In the copy, include exactly the lines from the one with "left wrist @" through the end of the data and no others, both ends kept, with every picture left out.

[Data for the task]

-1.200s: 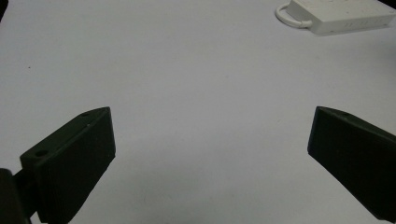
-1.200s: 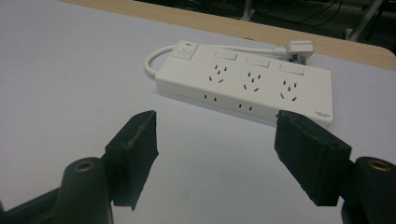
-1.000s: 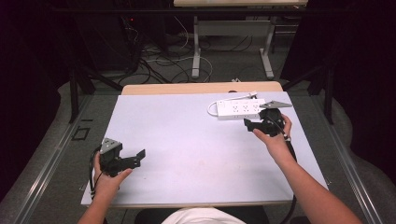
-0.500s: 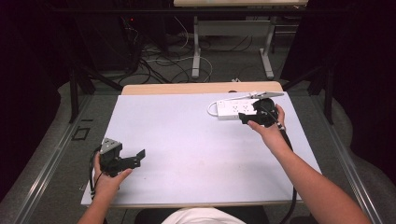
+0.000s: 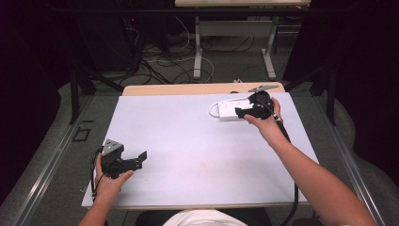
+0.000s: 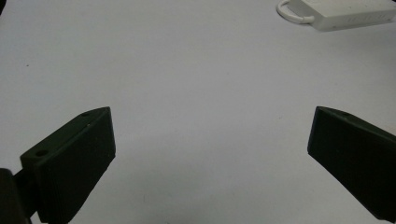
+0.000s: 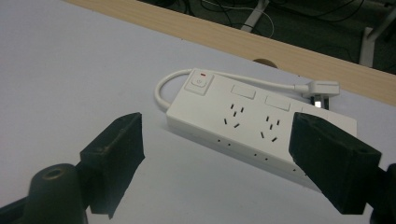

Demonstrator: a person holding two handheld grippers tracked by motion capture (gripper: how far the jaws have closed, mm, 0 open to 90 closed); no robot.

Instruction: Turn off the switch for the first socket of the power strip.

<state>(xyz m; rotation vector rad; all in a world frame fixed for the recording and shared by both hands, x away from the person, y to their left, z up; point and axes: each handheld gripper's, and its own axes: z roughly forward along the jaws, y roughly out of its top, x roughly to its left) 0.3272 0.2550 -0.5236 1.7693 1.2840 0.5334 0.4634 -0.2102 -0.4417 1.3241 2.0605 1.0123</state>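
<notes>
My right hand-held gripper [image 5: 241,112] was at the far right part of the tabletop [image 5: 188,141], right by the white power strip [image 5: 229,109]. Its jaws had just been opening, and they stood wide apart. Nothing was between them. In the right gripper view, the power strip [image 7: 252,126] lay flat just past the jaws, and neither jaw touched it. I could see its switch [image 7: 199,84] with a small red mark at one end, and two sets of plug holes beside it. Its white cord [image 7: 163,88] made a loop by the switch end and ran along the back to a white plug [image 7: 320,88] lying near the wooden edge of the tabletop.

My left hand-held gripper [image 5: 139,157] was at the near left part of the tabletop, well apart from the power strip. Its jaws were wide open too, and they held nothing. In the left gripper view, the bare white tabletop [image 6: 196,93] lay between the jaws, and the power strip [image 6: 345,14] sat far off at the top right corner, with its cord loop [image 6: 292,11] next to it.
</notes>
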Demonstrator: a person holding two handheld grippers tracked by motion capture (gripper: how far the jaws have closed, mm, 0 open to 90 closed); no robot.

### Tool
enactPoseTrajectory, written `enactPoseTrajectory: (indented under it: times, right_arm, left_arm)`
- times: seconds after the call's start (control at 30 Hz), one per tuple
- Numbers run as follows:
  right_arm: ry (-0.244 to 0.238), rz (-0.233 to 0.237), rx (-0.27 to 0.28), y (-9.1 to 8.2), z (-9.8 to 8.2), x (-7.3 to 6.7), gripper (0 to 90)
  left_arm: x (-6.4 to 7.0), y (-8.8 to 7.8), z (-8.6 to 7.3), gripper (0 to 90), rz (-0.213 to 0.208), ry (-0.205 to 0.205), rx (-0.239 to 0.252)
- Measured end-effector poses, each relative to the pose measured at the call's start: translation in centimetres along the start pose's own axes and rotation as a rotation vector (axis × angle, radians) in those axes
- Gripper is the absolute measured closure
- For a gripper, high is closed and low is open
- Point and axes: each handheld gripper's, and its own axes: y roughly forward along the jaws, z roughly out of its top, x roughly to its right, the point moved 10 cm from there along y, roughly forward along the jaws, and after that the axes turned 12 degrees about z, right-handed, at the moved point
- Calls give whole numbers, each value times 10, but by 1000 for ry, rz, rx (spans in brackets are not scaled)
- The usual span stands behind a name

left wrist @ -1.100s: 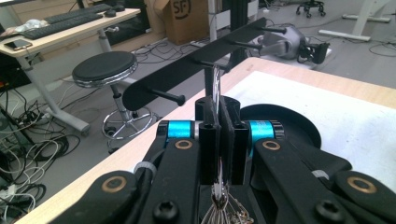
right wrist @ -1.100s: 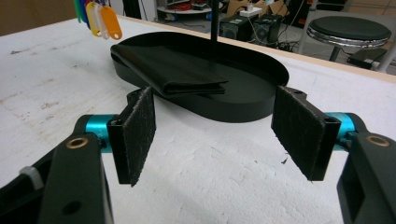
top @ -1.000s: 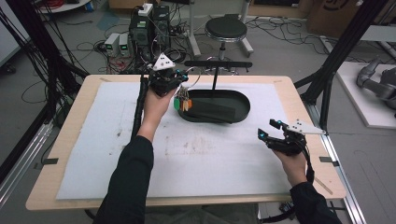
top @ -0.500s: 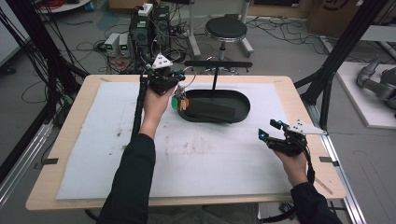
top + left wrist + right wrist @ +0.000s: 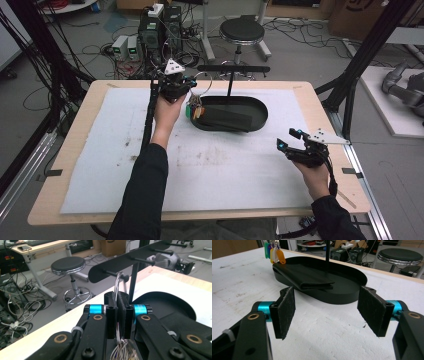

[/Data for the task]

*Task output:*
left wrist @ -1.100s: 
right wrist @ -1.100s: 
top @ -1.000s: 
top @ -0.500s: 
top + left wrist + right wrist @ +0.000s: 

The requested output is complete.